What Does Wayfinding Mean?
The term wayfinding defines information systems (signage) that prompt, inform, and guide people through a physical environment while enhancing their understanding and experience of the location. These interconnecting information systems help people develop mental layouts of the terrain while simplifying their routes from origin to destination.
What Are The Principles of Wayfinding?
Ultimately, the desired outcome of a successful wayfinding campaign is for a person navigating your building, neighborhood, city, or state to be aware of his/her location, direction, and time/distance to their destination. The following principles (applied to road travel as an example) will help guide you to creating a highly optimized wayfinding program:
1. Location Identity - This principle speaks to the individuality or identifiability of specific locations. This is an aspect that establishes reference points or landmarks that become ways of positioning one’s self in a larger navigable space.
Example: Mile markers on a highway provide information about your immediate location and direction.
2. Use Landmarks for Location and Orientation Cues - Landmarks seen from a larger area or perspective help the individual attain a better perception of positioning, direction, and distance on a larger scale.
Example: Road/travel landmarks include architecturally significant buildings, water towers, bridges, etc.
3. Create well-signed And Structured Paths - Visual cues along interstate roadways accomplish this structure with signage like:
- “Atlanta (or other major destination) 200 miles” - meaning you are 200 miles from the stated destination.
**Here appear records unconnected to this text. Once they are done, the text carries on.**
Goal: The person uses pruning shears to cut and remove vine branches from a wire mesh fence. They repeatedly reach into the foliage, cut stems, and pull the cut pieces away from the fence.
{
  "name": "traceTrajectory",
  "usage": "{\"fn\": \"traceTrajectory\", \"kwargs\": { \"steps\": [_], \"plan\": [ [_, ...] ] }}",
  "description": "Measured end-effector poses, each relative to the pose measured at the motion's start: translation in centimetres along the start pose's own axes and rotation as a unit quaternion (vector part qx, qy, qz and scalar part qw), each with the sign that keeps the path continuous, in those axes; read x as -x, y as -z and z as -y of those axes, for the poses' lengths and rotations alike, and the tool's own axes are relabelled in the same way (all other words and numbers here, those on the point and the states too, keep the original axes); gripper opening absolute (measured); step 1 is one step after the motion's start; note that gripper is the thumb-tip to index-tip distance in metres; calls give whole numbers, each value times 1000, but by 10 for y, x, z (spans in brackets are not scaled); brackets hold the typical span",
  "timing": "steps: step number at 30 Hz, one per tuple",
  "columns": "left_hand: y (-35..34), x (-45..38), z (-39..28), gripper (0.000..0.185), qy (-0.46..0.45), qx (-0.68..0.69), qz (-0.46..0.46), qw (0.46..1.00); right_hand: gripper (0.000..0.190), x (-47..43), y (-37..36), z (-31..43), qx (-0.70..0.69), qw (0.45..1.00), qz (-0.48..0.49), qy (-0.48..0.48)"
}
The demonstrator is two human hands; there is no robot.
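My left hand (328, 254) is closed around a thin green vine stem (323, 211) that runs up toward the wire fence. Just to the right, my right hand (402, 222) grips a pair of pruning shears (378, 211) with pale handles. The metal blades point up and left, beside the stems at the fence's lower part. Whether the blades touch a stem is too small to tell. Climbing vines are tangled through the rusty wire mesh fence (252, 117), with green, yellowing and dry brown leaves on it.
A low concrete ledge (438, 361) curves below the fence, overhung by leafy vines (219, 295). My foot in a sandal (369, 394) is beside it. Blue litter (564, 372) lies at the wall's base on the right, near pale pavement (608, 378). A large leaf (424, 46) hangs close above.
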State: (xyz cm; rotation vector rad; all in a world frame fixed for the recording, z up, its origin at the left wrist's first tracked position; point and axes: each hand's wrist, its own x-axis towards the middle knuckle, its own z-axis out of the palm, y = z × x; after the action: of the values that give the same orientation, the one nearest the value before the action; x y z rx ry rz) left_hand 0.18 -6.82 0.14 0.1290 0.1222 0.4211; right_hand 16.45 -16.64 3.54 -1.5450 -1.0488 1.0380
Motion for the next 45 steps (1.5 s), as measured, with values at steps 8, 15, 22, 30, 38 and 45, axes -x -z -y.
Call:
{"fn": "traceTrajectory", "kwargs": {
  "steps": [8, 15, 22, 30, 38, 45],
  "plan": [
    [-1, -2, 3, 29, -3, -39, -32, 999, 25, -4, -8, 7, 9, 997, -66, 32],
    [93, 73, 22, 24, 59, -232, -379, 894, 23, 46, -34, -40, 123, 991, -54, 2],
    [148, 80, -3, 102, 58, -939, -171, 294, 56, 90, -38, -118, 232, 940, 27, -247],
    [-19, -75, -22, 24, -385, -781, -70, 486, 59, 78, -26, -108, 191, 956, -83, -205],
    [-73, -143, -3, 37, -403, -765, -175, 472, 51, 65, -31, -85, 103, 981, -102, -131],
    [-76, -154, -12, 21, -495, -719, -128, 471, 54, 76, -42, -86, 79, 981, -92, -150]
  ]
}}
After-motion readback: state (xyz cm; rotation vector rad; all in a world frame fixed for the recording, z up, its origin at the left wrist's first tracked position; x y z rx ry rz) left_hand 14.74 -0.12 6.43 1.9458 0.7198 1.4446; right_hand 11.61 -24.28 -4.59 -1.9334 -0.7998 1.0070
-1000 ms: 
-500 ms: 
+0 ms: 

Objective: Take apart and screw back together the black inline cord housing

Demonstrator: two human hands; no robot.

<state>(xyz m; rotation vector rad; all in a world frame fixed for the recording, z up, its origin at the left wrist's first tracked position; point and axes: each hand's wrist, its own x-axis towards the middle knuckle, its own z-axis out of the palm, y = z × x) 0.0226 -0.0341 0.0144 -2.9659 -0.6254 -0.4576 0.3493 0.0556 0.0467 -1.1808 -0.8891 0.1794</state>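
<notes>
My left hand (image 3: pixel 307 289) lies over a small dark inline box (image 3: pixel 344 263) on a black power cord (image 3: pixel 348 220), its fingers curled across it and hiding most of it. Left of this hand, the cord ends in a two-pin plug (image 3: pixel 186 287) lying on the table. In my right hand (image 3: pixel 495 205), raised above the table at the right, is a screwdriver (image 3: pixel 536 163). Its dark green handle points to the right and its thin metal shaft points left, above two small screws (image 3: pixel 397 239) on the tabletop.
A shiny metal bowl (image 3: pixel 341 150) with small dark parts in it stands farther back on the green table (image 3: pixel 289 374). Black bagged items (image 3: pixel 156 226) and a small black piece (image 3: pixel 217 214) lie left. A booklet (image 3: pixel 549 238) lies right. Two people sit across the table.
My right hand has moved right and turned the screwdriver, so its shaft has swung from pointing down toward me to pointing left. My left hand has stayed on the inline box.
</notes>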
- “Rest Area 5 miles” or “Next Rest Area 85 miles”
- “Welcome Center Next Right”
- Food, Lodging, and Gas signage announcing options at exits
- Speed limit signage
- Construction or work zone signage
Example: Billboards along a stretch of roadway are intended to convey information from a distance and can easily be used as directional landmarks (driving traffic to a specific location) within a larger region.
4. Give Each Region along a Path Its Own Characteristics - Cities or townships take on specific attributes that differentiate them from one another. Thus, contributing to a navigator’s positioning and wayfinding.
Example: Some cities may be known for their car dealerships, others may be known for their educational campuses, while others may be known for their cultural heritage or sightseeing appeal.
5. Keep Navigation Options To a Minimum - “All roads lead to Rome.” This saying means that all the methods of doing something will achieve the same result in the end. If your plan is to drive traffic to a specific attraction or location, design visual cues meant to attract navigators there.
Example: Post “Free Test-Drive,” “Buy One-Get One,” “50% off,” or other attractive marketing strategies. Some cities may guide traffic flow by making a series of one-way streets to force traffic towards a significant cultural attraction or economic driver.
6. Give Navigators a Map Reflecting the Path To Follow - Tourist maps are excellent examples of how to guide navigators. Perhaps most famous are the tourist maps found along “Historic US Route 66” stretching from Santa Monica, California to Chicago, Illinois.
Example: Visitors or Welcome centers along Route 66 offer tourist maps with historical information, sightseeing information, and offer navigators another positioning or directional cue.
7. Place Signage at Key or Decision Points That Promote Navigators Making Informed Decisions - Such wayfinding informational signage should be placed at locations where a navigator must make a directional decision. Such signage may warn of wildlife danger, rough roads, long delays, road work ahead, or other inconvenience that encourages using an alternate route.
Example: Most cities with a well-developed transit system use overhead digital signage to warn motorists of accidents, road closures, or other information that may interrupt or delay their commute.
8. Give Your Navigators More Extensive Insight - This principle provides a navigator with information on what awaits further along the path, often unfamiliar but potentially of interest. This wayfinding strategy may prompt the navigator to alter his/her destination. It relies on providing sufficient information to spark enough curiosity for the navigator to select that path.
Example: A sequence of billboards may announce the opening of an amusement park at Exit - 99, or your tourist map may announce the world’s tallest waterfall and campground just beyond the next city.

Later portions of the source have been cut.